Published online Jan 21, 2022. doi: 10.12998/wjcc.v10.i3.1067
Peer-review started: June 22, 2021
First decision: July 26, 2021
Revised: August 9, 2021
Accepted: December 23, 2021
Article in press: December 23, 2021
Published online: January 21, 2022
Processing time: 207 Days and 4 Hours
Fabry disease (FD) is a rare X-linked lysosomal storage disease caused by a deficiency of the enzyme α-galactosidase A.
Herein, we analyzed a four-generation Chinese family. The proband is a 57-year-old woman who was diagnosed with left ventricular hypertrophy and atrial fibrillation 7 years ago. Echocardiography showed an end-diastolic diameter of the interventricular septum of 19.9 mm, left ventricular end-diastolic diameter of 63.1 mm, and moderate-to-severe mitral regurgitation. Cardiac magnetic resonance indicated an enlarged left heart and right atrium, decreased left ventricular systolic and diastolic function, a left ventricular ejection fraction of 20%, and thickening of the left ventricular septum. In March 2019, gene and enzyme activity tests confirmed the diagnosis of FD. Her son was diagnosed with FD after gene and enzyme activity assay, and was prescribed agalsidase-β for enzyme replacement therapy in July 2020. Two sisters of the proband were also diagnosed with FD by genetic testing. Both of them had a history of atrial fibrillation.
A novel mutation was identified in a Chinese family with FD, in which the male patient had a low level of enzyme activity, early-onset, and severe organ involvement. Comprehensive analysis of clinical phenotype genetic testing and enzyme activity testing helped in the diagnosis and treatment of this FD family.

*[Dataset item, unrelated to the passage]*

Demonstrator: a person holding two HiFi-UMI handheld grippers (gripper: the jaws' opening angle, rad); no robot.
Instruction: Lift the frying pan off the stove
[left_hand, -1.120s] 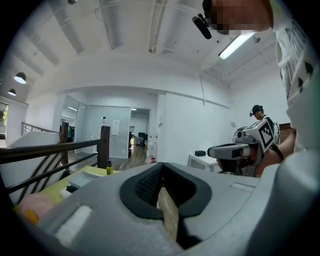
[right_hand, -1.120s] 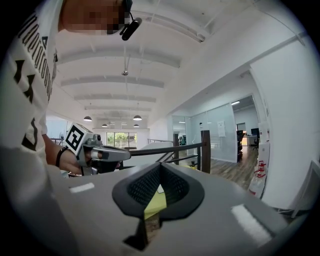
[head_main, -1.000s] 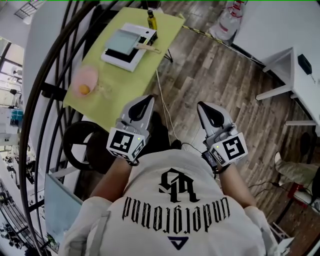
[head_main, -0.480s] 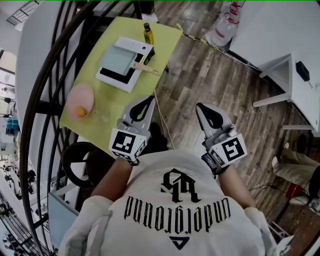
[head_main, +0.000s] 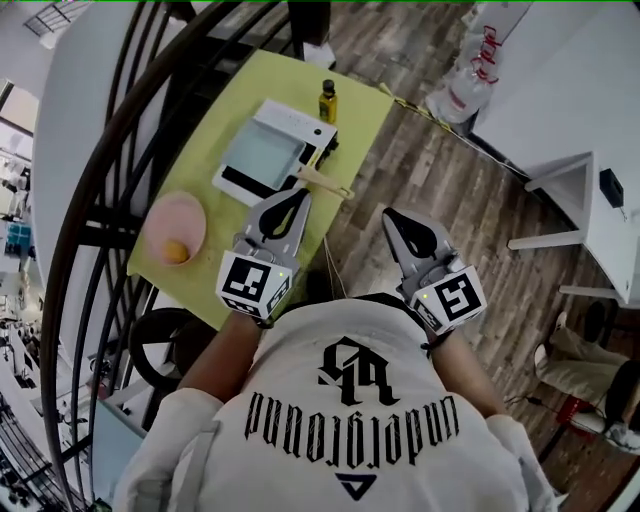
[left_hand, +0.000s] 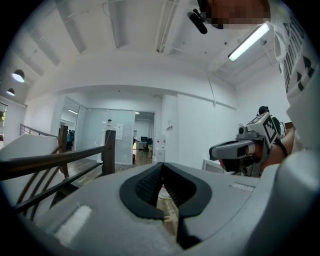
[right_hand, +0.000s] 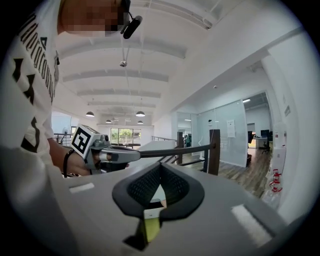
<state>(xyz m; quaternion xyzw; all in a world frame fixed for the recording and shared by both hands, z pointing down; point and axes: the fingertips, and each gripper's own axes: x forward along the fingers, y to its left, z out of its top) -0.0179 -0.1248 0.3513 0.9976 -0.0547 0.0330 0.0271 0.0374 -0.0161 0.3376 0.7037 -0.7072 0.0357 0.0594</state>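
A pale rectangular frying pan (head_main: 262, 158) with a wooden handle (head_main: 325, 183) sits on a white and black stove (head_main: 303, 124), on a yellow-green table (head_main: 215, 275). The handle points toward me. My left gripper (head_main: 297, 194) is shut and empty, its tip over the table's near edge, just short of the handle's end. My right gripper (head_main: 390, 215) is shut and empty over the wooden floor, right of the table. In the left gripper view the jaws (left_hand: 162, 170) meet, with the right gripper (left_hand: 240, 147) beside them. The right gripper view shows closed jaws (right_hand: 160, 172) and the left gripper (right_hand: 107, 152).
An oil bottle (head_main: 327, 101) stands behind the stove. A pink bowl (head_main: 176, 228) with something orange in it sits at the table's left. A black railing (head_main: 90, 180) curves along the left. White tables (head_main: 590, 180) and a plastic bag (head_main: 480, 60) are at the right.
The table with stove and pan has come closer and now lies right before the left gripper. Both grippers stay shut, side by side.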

Core Tip: Fabry disease (FD) is a rare X-linked lysosomal storage disorder caused by a deficiency of α-galactosidase A. We present herein a case of novel mutation (348delG:p.G116fs) in exon 2 in a Chinese FD family. Time delay in the diagnosis was 6 years. The proband died of respiratory circulatory failure. The son of the proband had a low level of enzyme activity, early-onset, and severe organ involvement. He was prescribed agalsidase-β for enzyme replacement therapy to delay progression of the disease. This case highlights that clinical phenotype, gene detection, and enzyme activity results should be analyzed comprehensively for patients suspected of having FD.